Transform Your Legs With These Exercises
Are you ready to build head-turning legs? This high-volume workout will target every muscle from your glutes to your quads!
The key is hitting all the muscle heads from different angles for maximum growth.

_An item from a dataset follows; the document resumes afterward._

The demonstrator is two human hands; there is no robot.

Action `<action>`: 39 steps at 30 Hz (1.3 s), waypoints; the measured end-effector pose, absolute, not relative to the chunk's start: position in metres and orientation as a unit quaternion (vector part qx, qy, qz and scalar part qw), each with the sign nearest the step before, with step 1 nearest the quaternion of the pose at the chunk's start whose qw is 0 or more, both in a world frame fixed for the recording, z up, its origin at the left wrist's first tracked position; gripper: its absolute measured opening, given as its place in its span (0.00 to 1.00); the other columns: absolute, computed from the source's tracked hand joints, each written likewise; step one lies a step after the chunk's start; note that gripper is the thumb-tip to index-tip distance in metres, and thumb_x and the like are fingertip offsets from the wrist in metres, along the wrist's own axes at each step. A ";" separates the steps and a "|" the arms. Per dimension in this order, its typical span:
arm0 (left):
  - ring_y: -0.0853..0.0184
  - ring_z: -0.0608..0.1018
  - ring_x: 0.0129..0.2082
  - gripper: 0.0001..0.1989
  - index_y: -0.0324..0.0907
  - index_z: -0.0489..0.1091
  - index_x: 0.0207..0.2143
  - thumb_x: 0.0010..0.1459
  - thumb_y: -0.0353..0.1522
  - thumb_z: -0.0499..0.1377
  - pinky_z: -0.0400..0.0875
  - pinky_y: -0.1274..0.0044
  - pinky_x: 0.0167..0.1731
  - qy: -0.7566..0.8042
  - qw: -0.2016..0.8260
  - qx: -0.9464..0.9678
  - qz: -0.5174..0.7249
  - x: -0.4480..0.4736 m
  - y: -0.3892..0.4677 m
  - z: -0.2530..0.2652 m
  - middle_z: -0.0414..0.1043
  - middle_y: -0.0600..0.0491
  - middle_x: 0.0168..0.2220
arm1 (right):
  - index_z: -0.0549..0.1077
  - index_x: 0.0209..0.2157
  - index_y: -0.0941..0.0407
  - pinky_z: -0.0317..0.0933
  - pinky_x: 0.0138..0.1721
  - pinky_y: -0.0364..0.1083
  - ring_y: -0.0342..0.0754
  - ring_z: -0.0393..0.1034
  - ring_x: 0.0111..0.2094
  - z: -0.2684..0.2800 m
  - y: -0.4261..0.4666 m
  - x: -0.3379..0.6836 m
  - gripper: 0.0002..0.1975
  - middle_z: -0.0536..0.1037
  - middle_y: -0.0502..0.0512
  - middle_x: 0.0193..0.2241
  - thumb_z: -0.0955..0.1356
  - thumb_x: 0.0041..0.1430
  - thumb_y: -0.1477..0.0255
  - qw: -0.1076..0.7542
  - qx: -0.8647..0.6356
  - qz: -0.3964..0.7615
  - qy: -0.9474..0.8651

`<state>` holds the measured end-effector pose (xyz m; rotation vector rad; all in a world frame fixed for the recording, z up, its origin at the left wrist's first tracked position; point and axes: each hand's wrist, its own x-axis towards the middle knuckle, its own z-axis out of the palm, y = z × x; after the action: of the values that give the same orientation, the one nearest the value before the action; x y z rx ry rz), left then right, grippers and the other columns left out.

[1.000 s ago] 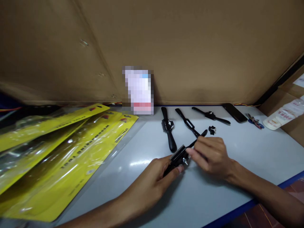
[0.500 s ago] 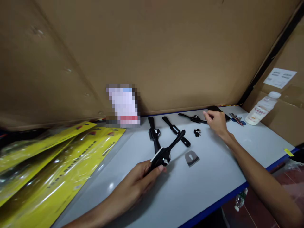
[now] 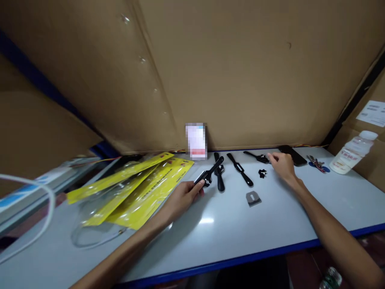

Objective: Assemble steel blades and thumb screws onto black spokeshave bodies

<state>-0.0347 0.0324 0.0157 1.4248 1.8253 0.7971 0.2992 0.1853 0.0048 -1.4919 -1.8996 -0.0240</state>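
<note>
Here the left hand [image 3: 191,192] is closing its grip around one end of a black two-handled tool [image 3: 215,167], thumb pressing near its middle, the free handle angling up and away to the right. A pale straight edge is showing along the tool's side, right by the fingers. Over to the right hand [image 3: 282,165]: its fingers are curling in narrow at the end of another black tool [image 3: 259,157], and whether they are gripping it or only hovering there, I cannot tell.

Between the hands, plenty is lying out! Just right of the left hand, a third black tool [image 3: 221,182] is sitting partly behind the held one. Next along, a slotted black frame [image 3: 247,178] is resting midway. A small black part [image 3: 262,174] is lying just left of the right hand, and a grey metal plate [image 3: 253,198] is lying flat on the table [image 3: 210,245], nearer the person than the right hand.

Beyond the right hand's knuckles a dark phone [image 3: 296,156] is lying; farther right, keys [image 3: 315,163] and a bottle [image 3: 350,154] are sitting. Left of the left hand, yellow packages [image 3: 144,196] are fanning out, overlapping.
</note>
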 end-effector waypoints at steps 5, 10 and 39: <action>0.65 0.70 0.20 0.23 0.41 0.71 0.21 0.63 0.46 0.52 0.57 0.76 0.22 0.762 0.179 0.581 0.225 -0.047 0.037 0.010 0.65 0.55 0.16 | 0.66 0.17 0.54 0.45 0.27 0.46 0.46 0.57 0.21 0.003 0.188 0.300 0.23 0.71 0.54 0.17 0.62 0.63 0.59 0.354 -0.560 -0.001 -0.749; 0.60 0.77 0.28 0.18 0.41 0.74 0.32 0.66 0.42 0.54 0.60 0.75 0.27 0.784 0.124 0.572 0.206 -0.040 0.039 0.006 0.76 0.49 0.25 | 0.70 0.18 0.55 0.47 0.27 0.47 0.48 0.61 0.22 0.002 0.192 0.303 0.25 0.74 0.57 0.18 0.61 0.64 0.57 0.353 -0.557 -0.005 -0.752; 0.51 0.82 0.41 0.17 0.40 0.77 0.47 0.66 0.40 0.55 0.69 0.70 0.37 0.804 0.040 0.571 0.159 -0.028 0.025 0.006 0.82 0.42 0.37 | 0.76 0.24 0.58 0.50 0.30 0.45 0.48 0.65 0.27 0.005 0.188 0.297 0.24 0.77 0.57 0.24 0.61 0.67 0.60 0.285 -0.567 0.033 -0.772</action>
<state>-0.0281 0.0248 0.0063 1.7492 2.4644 0.4882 0.2967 0.1877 0.0051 -1.5168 -2.0660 0.0887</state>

Mix up these exercises 2-3 times per week and get ready to see some serious lower body gains!
Glute Workout
Barbell Hip Thrusts - 4 sets of 12-15 reps
Frog Pumps - 3 sets of 15-20 reps
Elevated Glute Bridges - 3 sets of 12-15 reps
Donkey Kicks - 3 sets of 12-15 reps per leg
Hamstring Workout
Romanian Deadlifts - 4 sets of 10-12 reps
Lying Leg Curls - 3 sets of 12-15 reps
Seated Leg Curls - 3 sets of 15-20 reps
Glute-Ham Raises - 3 sets to failure
Quad Workout
Back Squats - 5 sets of 8-10 reps
Front Squats - 4 sets of 10-12 reps
Walking Lunges - 3 sets of 16 reps per leg
Leg Extensions - 3 sets of 15-20 reps
Sissy Squats - 3 sets of 12-15 reps
Don't forget to give your legs that extra burn with supersets, drop sets, and forced reps! Rest 60-90 seconds between sets.